The Tree Register of Britain and Ireland (TROBI) has an online database of Champion trees, and very few of them have a photograph attached, although there is a facility for any member to add one. So, armed with a list of the four notable trees in Hesketh Park (and one on Lord Street Southport) I set out on my quest. It had rained in the night, breaking last week’s heatwave, so it was overcast, with a weak sun. The first tree I noted was this Weeping Ash in the Rose garden, although it wasn’t one of the Champions I was seeking.
The Camperdown Elm, Ulmus glabra ‘Camperdownii’, is a weeping and contorted variety of Wych Elm. Left to itself it would sprawl on the ground, so gardeners graft it onto a trunk of normal Wych Elm, to make a sort of umbrella. It’s a sad mutant, really, but most Victorian parks used to have one as an interesting ornament. In Hesketh park the “Girth County Champion of Lancashire” (91 cm) is in a little glade on the side of the path descending eastwards from the Observatory. One side has broken off.
Another County Champion of Lancashire for girth (293 cm) is a Dawn Redwood Metasequoia glyptostroboides, this time a fine natural tree. There are two of them backing the Carpet Bed Garden, but I think the champion is the one on the left.
Two specimens of Japanese Pagoda tree Styphnolobium japonicum are Lancashire height champions at 16 meters each. One is near the north-east gate, not far from the gazebo. It has a little name plaque on a post nearby, calling it by the old name Sophora japonica.
The other is further around the same path, opposite the north entrance to the Sensory Garden and just around the corner from the Dawn Redwoods.
Here’s the plan of the north end of the park, with the trees marked as C for the Camperdown Elm, R for the Dawn Redwood and J for the two Japanese Pagoda trees.
That was mission accomplished in Hesketh Park, so I walked back around the lake. There were plenty of Mute Swans, Mallards, Tufted Duck, Coots, a Moorhen and a scattering of Herring Gulls. Flowers on the verges included Ragwort, Purple Loosestrife (which seems to be having a very good year), Water Mint, one shoot of Fox and Cubs in an Ivy bed, Evening Primrose and my first Michaelmas Daisies. Autumn is coming!
The Water Mint was attracting lots of insects, mostly Hoverflies, I think.
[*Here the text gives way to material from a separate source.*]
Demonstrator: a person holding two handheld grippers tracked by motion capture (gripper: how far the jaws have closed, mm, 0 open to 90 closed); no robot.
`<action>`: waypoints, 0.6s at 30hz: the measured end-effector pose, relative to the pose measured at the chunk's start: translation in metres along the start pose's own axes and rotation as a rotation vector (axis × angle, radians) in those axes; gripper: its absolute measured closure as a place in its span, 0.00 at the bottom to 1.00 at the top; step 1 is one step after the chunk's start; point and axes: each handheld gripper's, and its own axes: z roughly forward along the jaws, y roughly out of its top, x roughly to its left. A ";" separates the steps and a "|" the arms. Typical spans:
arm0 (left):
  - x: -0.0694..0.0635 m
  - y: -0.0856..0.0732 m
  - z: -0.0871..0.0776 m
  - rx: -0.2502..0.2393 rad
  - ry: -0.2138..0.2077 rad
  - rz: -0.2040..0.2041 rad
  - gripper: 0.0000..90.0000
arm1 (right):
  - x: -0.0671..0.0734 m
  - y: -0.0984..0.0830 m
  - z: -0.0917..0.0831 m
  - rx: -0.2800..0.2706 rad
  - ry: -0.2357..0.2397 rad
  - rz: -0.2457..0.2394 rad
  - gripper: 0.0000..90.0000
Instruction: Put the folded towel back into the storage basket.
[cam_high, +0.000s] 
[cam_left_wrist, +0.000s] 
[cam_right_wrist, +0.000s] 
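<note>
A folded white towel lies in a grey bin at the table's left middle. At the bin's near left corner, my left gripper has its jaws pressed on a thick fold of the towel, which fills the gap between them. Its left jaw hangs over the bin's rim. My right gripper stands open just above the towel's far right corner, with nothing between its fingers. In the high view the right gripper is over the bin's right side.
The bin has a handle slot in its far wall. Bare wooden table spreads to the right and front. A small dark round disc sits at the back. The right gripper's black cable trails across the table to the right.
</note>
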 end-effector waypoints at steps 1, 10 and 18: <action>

This handsome one is the very common Tapered Drone Fly Eristalis pertinax.
I took the bus back to the south end of Lord Street, dropped into Morrison’s, then looked for my last extraordinary tree. It is an Elm, Ulmus minor ‘Sarniensis’. Ulmus minor is the ordinary English Elm, and most of them were killed by Dutch Elm disease. This, however, is of the variety ‘Sarniensis’, which the Collins tree guide lists as the Jersey or Guernsey Elm and comments “an abundant street tree since 1836, survivors are now rare”. There are two of them in front of the Prince of Wales Hotel. They aren’t Champions, but the taller of them is listed on the TROBI database as a “Remarkable tree of Lancashire”, 18 meters high in 2015. I think it is this one, bordering the hotel’s driveway and front garden.
Then it started to rain, and I got the bus home just in time to avoid a downpour.
Public transport details: Bus X2 from Crosby northbound, arriving Albert Road / Hesketh Park at 10.25. Then number 2 bus southbound at 12.35 to Lord Street / Duke Street. Then home from Lord Street / Eastbank Street on X2 at 1.55, arriving Crosby 2.40.